Development Activities for Autism
Autism is the most common type of pervasive development disorder and affects 1 in 88 children. This means the child’s development in communication and social skills will be impaired. Generally, a child will be diagnosed early on, giving the parents and support staff the opportunity to develop activities to aid the child's development. Giving a child these specialized activities will improve the long-term quality of life significantly.
By breaking down the activities as “Indoor and Outdoor”, it will provide the teacher or parent the opportunity to map out a schedule that everyone can follow.
Generally most autistic children suffer from a lack of muscular strength. This is directly involved with cognitive delays that will result in physical coordination impairments. Activities that are termed “target practice” will involve things like throwing a ball. This activity is aimed at hand eye coordination that involved hand, wrist and arm strength.
Sensory actives can be combines to also involve hand strength. Manipulating Play-Doh, clay and other similar materials will involve a child in touching different textures while improving the strength in hand and wrist. Using painting and drawing to develop object interaction will be a common activity to draw a child into. Introducing activities like connect the dots will apply stronger concentration fostering object recognition as well as object recognition.

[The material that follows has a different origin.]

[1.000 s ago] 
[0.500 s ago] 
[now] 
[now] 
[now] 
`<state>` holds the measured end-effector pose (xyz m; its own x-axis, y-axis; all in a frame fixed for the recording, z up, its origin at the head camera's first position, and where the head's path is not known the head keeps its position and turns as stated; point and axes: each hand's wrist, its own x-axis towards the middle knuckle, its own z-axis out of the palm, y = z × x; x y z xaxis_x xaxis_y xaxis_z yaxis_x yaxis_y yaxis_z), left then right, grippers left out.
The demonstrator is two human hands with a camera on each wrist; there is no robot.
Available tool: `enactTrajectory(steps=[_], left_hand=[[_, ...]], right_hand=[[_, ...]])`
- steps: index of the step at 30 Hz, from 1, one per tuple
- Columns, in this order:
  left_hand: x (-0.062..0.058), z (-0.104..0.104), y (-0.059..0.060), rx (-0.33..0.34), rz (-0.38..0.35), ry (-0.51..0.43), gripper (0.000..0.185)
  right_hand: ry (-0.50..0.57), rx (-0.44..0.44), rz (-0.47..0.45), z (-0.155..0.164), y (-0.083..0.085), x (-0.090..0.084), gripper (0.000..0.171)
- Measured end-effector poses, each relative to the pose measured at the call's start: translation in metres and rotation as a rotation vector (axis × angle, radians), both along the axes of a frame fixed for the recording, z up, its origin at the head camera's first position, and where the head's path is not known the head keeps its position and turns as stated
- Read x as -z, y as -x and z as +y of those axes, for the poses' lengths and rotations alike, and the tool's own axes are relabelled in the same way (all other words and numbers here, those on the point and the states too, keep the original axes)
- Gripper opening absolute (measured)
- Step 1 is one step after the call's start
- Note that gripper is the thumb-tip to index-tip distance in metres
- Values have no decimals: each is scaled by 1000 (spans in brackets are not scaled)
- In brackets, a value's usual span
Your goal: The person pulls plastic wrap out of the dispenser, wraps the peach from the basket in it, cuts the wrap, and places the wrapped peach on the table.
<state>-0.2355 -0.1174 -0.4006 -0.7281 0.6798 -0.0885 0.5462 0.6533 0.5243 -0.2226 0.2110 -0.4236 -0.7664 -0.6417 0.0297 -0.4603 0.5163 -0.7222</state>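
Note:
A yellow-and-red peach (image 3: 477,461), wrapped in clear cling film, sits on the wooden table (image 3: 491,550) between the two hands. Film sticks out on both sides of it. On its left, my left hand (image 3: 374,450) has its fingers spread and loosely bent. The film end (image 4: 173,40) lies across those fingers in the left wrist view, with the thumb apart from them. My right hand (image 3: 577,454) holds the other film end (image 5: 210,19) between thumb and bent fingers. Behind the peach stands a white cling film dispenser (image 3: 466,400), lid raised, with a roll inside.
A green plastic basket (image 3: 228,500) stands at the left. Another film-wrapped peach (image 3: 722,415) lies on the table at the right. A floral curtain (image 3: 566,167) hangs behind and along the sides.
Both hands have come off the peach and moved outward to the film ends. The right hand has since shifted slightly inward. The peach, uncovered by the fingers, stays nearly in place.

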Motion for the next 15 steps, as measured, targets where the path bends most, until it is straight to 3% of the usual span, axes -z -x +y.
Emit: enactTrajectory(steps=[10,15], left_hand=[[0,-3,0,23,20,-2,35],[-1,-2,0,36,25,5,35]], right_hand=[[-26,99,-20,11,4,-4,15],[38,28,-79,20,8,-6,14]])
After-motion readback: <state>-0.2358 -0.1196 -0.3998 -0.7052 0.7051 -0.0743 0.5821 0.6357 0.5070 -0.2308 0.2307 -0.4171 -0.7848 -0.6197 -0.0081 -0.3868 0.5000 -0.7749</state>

Think outside the box. Try moving locations; don’t remain in school yard or a park. Try taking the child to the beach. Drawing in sand can improve finger strength and conditioning. Involving shovels, pails of different sizes and molding materials will encourage environmental interaction as well as strength for hand and arm muscles. Try to make it fun by involving some water squirt guns. This trigger action will improve hand strength as well as bolstering social interaction with hand-eye coordination.
Sometimes children with autism may appear non-responsive to their environment which includes people. Behavior therapy can help develop skills further.
There are a couple different activities you can try to encourage and draw out a child with autism. Role paying can help socially; this interaction can have any type of setting that will spark interest in the child.
Music is an excellent form of behavioral therapy for a child with autism. Music can be made into an exercise that can act as a social or sensory stimulator. Mimicking sounds, notes or even humming can cause a child to engage in this exercise readily.
Outside these activities, bring your child to familiar places with they can simply visit or play. Involving your child in these types of environments will encourage interaction and play at their own pace. These will establish their own type if interpersonal skills with other autistic children. Involving your child in these activities not only promotes development activities. It also is a form of speech and communication training while your child is being involved with other teachers or students.